O bother! in this midnight—

Opening my eyes I saw our Zeminder Dakshiná Babu. I got up hurriedly and drawing the rickety chair offered him a seat and anxiously looked up to his face. It was then 30 mts. past 2 on the clock.

Dakshiná Babu with a colourless face and dilated eyes said "The old trouble again to-night. Your medicine has had no effect."

I gave him a delicate hint that perhaps he had again been taking a rather liberal dose of wine.

He felt nettled and retorted—"There you are mistaken. It is not wine. You won't be able to guess at the real cause without hearing my whole story out."

I turned up the wick of the small kerosene lamp dimly burning in a recess in the wall. The flame brightened up a little and a large volume of smoke came out. Drawing the end of my dhotie round my body, I took my seat on a packing-box covered with a newspaper. Dakshiná Babu began his story:—

"A notable housewife of the type of my first wife—it is very difficult to find the like of her. But I was then a young man and 'a young man's fancy lightly turns to thoughts of love' and kindred sentiments; moreover I had given my days and nights to the study of poetry. Her unalloyed housewifery, therefore, was not quite up to my heart. I often remembered the couplet of Kálidás that "a wife is a housewife, a counsellor, a companion in private, a favourite disciple in the fine arts." But on my wife lectures on aesthetics produced no perceptible effect. She would laugh outright if I addressed words of love to her as my sweetheart in a spirit of gallantry. Choice phrases culled from noble poems and fond terms of endearment met with the same ignominious fate before her laughter, as Indra's elephant did before the current of the Ganges. She had a wonderful gift of laughing.

Four years ago, I had an attack of a serious disease. I had a malignant pustule on my upper lip and was in the very jaws of death. There was no hope of life. One day, the disease took such a bad turn, that the doctor gave up the case as hopeless. At this crisis a relative of mine brought a Sannyásee—from goodness knows where—who made me swallow a certain root pounded and mixed with ghee. I had a narrow escape for the nonce. It might be the effect of the drug or mere luck.

During my illness, my wife did not rest for a single moment. She—weak woman as she was—with the poor strength of a mortal creature fought incessantly and unweariedly with the hovering myrmidons of death. Asa mother covers the child at her breast with her protecting hands, she zealously guarded this my unworthy life with her whole love, heart, and care. She had no food and no sleep nor did she attend to anything else in this world. Death, then, like a baffled tiger balked of his prey released me from his claws but gave my wife a smart slap in the act of leaving me.

She was then enciente.

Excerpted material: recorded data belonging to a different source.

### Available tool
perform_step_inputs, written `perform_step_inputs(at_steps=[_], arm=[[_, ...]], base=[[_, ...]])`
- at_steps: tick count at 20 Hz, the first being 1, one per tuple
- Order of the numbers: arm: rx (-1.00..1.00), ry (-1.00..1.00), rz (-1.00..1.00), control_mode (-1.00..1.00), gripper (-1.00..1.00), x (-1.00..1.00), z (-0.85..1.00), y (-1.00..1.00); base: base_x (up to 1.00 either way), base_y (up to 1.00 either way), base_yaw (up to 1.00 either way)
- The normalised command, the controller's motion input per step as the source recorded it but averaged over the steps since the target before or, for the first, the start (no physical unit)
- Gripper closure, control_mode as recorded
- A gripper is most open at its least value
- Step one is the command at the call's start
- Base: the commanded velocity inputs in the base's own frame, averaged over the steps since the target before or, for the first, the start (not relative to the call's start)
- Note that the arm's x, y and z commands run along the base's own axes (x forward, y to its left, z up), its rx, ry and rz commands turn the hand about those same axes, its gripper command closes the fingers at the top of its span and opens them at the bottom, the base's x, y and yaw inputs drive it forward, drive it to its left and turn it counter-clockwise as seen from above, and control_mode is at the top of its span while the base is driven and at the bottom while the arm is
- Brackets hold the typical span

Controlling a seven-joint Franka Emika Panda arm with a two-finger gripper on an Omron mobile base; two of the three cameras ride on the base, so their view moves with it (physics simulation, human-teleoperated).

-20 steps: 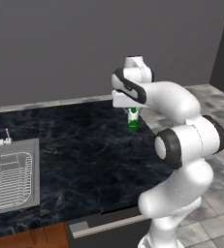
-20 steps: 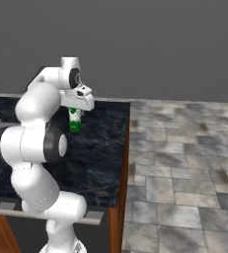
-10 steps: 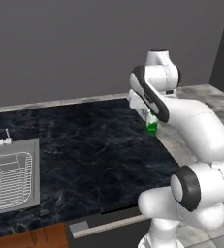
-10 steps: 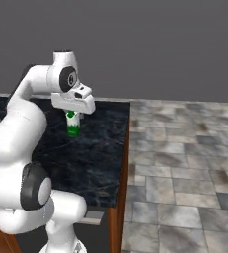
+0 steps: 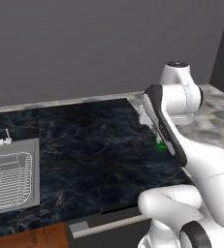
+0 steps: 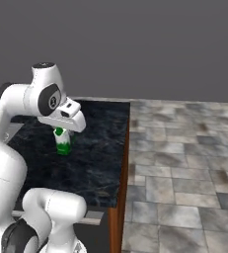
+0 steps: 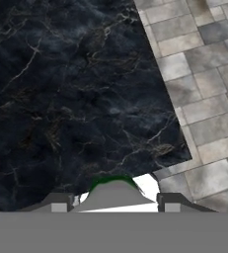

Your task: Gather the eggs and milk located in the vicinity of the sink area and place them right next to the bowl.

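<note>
Right base view: gripper [image 6: 62, 132] clamped on milk [image 6: 62, 142], carton upright, held above black counter [image 6: 95, 163] near its right edge, well apart from sink [image 5: 11, 179] at far left.

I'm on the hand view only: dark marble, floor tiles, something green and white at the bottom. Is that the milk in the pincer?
Observer: Yes. In the right base view the milk hangs upright under the pincer, green body showing, white top up in the jaws.
Operator: Is it over the counter or the floor?
Observer: Over the counter, near its right edge, short of the tiles.
Operator: Where's the sink from here?
Observer: The left base view has the sink at the counter's far left, well away from the arm.
</note>
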Motion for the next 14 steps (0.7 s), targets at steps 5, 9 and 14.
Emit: perform_step_inputs(at_steps=[5,9,14], arm=[[-0.03,0.00,0.00,-1.00,1.00,-0.47,-0.13,0.00],[-0.03,0.00,0.00,-1.00,1.00,-0.29,-0.15,0.00],[0.00,0.01,0.00,-1.00,1.00,-0.04,-0.32,0.00]], base=[[0.00,0.00,0.00],[0.00,0.00,0.00],[0.00,0.00,0.00]])
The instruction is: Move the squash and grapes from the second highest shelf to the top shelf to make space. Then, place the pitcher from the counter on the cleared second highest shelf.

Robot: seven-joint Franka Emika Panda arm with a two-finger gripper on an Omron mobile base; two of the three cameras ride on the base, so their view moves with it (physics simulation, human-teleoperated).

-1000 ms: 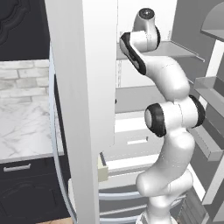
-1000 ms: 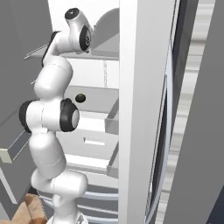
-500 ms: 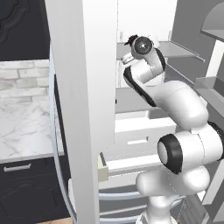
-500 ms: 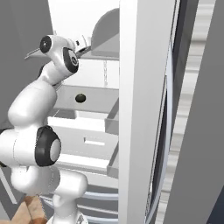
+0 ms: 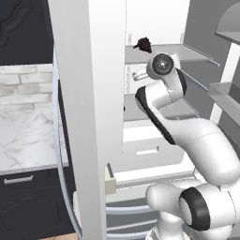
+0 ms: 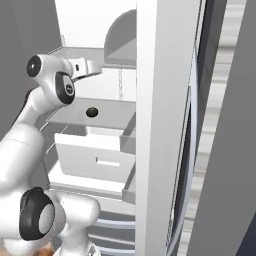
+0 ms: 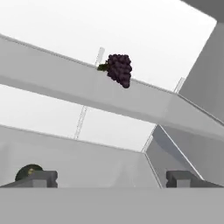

Soon after she brought forth a still-born child. From that time forth, there were the beginnings of various complicated diseases to which she became a prey. Then I began to nurse her but she felt embarrassed at this. She would say "what are you at? What would people say? Please do not come to my room in such a fashion day and night."

If I would fan her in her fever, pretending that 1 was fanning myself, there would ensue a scene; if in the course of nursing her my usual dinner-time was delayed even by 10 minutes, that, too, would cause ceaseless requests, entreaties and complaints on her part. All went contrary if I attempted to tend her even in the slightest degree. She used to say that so much fuss did not look well in one of the sterner sex.

You have perhaps seen our house at Baranagore. There is a garden in front of the house and the Ganges flows past the garden. Right under our bedroom, towards the south my wife turned a plot into a small garden after her own heart, hedging it in with Mehdi. That spot in the garden was of the simplest pattern and of a thoroughly indigenous type. There was no predominance of colour over odour, nor of variegated leaves over flowers; nor were there any useless plants growing in small jars with their Latin names written on paper wrapped round sticks and waving high in the air like so many triumphal banners. The Belá, the Jessamine, the Gandharaj, the Rose, the Karavi, the Rajanigandha reigned there. There was also a big Bokul tree with its base paved with white marble.

On summer evenings, during intervals of household work, this was her favourite seat, whence she could have a view of the Ganges, but the office-clerks. passing by in the sailing boats could not see her.

After a long confinement to bed, on a moon-lit spring evening, she said that she felt stifled by lying indoors and that she wanted to come out to that garden of hers.

With tender care I slowly carried her to the marble pavement and made her lie down on it. I would have fain laid her head upon my lap but I knew she would look upon it as a strange procedure on my part; sol placed a pillow under her head.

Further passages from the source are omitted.